=== Section Start ===

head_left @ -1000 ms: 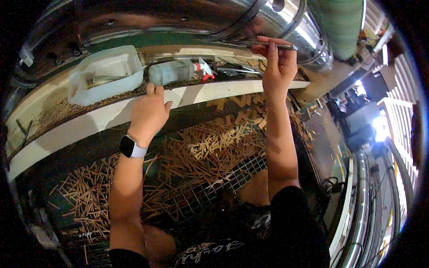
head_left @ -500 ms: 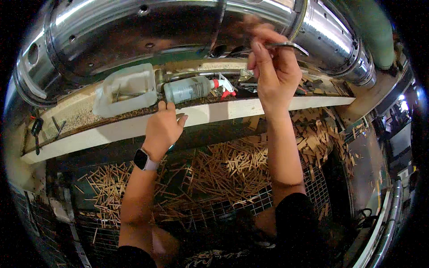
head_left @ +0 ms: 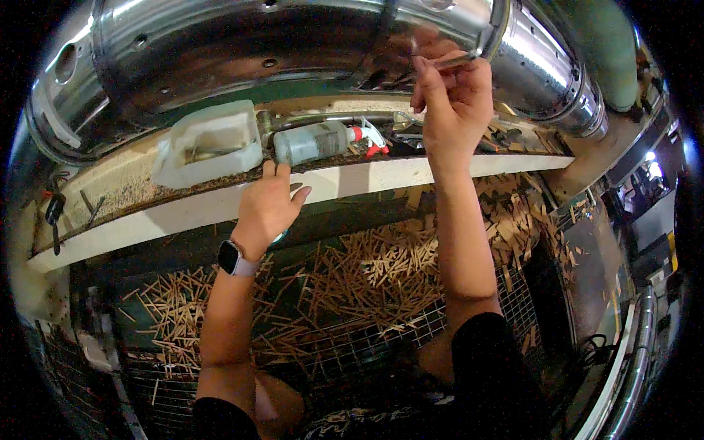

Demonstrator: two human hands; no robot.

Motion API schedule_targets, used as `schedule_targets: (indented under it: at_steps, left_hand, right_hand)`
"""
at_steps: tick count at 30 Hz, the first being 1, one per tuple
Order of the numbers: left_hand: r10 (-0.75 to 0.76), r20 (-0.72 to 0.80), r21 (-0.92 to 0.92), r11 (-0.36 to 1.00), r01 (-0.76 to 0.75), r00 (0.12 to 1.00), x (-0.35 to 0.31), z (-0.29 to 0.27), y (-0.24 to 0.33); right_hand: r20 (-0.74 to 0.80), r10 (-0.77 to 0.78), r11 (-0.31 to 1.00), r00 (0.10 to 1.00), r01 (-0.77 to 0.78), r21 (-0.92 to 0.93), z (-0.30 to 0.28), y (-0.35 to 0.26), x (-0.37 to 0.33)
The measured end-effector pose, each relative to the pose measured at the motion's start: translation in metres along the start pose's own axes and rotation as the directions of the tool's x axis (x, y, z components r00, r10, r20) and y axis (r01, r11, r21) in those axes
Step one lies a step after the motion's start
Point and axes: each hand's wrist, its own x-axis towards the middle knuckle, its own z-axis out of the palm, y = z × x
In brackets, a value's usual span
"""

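Note:
My right hand [head_left: 458,95] is closed around a slim metal tool [head_left: 460,61] that looks like a hex key. It is up against the large shiny metal cylinder [head_left: 220,55], whose surface mirrors the hand; the tool's far tip is hard to make out. My left hand [head_left: 268,205] leans on the edge of the pale beam [head_left: 337,183], with index and middle fingers stretched and the thumb apart. A small teal bit shows under its palm; what it belongs to is hidden. Just beyond those fingers lies a spray bottle [head_left: 312,141] with a red-and-white head.
A whitish plastic tub [head_left: 209,150] stands on the ledge left of the bottle. Loose tools and wood chips lie at the ledge's right. Below, many thin wooden strips [head_left: 389,282] cover a wire grid [head_left: 433,323]. A dark cord-like item [head_left: 53,213] is far left.
My right hand has turned slightly at the cylinder, and the metal tool's near end has swung upward and left. The left hand stays at the beam. The view has shifted a little.

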Motion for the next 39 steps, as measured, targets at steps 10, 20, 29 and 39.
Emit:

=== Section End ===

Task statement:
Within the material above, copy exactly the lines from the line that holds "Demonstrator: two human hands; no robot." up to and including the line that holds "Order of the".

Your response:
Demonstrator: two human hands; no robot.

Motion API schedule_targets, used as `schedule_targets: (indented under it: at_steps, left_hand, right_hand)`
"""
at_steps: tick count at 30 Hz, the first being 1, one per tuple
Order of the numbers: left_hand: r10 (-0.75 to 0.76), r20 (-0.72 to 0.80), r21 (-0.92 to 0.92), r11 (-0.36 to 1.00), r01 (-0.76 to 0.75), r00 (0.12 to 1.00), x (-0.35 to 0.31), z (-0.29 to 0.27), y (-0.24 to 0.33); right_hand: r20 (-0.74 to 0.80), r10 (-0.77 to 0.78), r11 (-0.31 to 1.00), r00 (0.10 to 1.00), r01 (-0.77 to 0.78), r21 (-0.92 to 0.93), z (-0.30 to 0.28), y (-0.35 to 0.26), x (-0.37 to 0.33)

The exercise is done.